How does participating in online culture differ from participating in a physical space? How is it the same?
It is human nature for people to reach out and connect with each other. Whether it is a physical embrace, a phone call, a Face Time chat, or a text message, we all want to share.
Social media now puts us closer together than ever. Whether it’s siblings who live across the country from each other, an old friend who lives in another part of the world, or a classmate who lives down the street, we all want to connect.

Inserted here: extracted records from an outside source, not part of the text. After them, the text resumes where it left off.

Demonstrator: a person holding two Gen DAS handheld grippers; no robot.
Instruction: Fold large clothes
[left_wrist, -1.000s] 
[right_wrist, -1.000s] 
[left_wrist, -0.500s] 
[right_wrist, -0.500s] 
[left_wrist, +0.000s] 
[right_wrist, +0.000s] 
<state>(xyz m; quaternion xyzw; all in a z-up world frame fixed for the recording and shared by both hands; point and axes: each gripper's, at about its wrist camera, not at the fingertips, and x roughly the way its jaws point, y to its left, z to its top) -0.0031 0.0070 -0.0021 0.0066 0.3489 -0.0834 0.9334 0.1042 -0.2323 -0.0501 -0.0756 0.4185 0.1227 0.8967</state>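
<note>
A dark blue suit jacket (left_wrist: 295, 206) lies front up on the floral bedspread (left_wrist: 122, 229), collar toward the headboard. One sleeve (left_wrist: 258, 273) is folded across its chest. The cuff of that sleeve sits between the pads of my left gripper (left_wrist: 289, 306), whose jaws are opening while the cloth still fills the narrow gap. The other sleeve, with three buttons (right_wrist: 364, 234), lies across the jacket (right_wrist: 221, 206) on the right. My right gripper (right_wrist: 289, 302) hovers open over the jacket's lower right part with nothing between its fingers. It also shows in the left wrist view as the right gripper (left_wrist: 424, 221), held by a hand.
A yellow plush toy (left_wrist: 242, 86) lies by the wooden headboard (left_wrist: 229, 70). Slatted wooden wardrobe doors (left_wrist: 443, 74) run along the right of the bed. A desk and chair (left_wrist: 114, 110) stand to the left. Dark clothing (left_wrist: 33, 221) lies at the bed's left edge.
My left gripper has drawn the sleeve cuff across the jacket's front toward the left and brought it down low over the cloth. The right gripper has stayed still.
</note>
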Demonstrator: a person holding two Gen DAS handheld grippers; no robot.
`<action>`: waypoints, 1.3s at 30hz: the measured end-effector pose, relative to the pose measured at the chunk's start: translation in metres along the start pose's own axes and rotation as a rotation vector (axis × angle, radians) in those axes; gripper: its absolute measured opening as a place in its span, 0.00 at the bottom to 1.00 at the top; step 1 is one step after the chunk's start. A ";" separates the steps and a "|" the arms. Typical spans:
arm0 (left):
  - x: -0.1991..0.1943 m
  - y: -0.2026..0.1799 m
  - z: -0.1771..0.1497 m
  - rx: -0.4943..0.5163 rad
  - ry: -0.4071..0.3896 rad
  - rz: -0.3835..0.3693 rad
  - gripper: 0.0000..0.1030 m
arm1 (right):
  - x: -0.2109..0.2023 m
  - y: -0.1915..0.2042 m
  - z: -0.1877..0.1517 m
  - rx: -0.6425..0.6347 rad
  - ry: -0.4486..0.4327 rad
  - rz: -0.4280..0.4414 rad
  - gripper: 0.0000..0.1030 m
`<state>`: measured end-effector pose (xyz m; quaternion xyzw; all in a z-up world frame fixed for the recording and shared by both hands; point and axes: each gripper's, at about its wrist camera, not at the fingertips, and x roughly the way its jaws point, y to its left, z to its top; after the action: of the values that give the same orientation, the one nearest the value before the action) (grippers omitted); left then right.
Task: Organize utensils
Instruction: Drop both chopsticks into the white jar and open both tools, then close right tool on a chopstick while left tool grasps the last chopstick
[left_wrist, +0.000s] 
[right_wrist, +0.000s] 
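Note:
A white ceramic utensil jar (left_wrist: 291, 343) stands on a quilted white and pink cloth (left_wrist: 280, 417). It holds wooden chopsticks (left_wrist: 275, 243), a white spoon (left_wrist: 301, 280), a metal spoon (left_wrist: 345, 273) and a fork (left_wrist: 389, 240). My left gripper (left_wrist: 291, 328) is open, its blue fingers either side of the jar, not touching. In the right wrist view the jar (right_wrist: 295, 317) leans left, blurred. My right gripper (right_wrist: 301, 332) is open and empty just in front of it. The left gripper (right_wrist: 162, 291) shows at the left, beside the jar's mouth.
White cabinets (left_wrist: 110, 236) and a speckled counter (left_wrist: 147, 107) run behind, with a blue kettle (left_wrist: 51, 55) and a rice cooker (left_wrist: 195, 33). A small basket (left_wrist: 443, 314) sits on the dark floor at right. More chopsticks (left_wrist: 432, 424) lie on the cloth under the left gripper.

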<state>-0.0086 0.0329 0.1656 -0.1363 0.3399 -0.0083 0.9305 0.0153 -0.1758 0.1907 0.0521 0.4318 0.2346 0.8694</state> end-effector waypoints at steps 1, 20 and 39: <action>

This connection is especially true of teenagers. Before our readings this week, I was under the impression that the growth of social media was taking the place of other forms of socializing. Well, maybe not. According to “Hanging Out, Messing Around, and Geeking Out” the Kaiser Family Foundation published a report about media use in American youth. In part, the report stated that “…media engagement does not crowd out time spent with parents, pursuing hobbies, or doing physical activity” (Rideout, Roberts, and Foehr 2005). So in addition to hanging out all the mall, playing a game of basketball, or going to grandma’s house, social media is just another form of communication with the people in our lives.
Social media will never replace the physical connections people need and want. We were meant to hug, kiss, smile, study body language and facial expressions. Teenagers roll their eyes at their parents. There is something special about getting an eye roll in person. It wouldn’t be the same on Face Time.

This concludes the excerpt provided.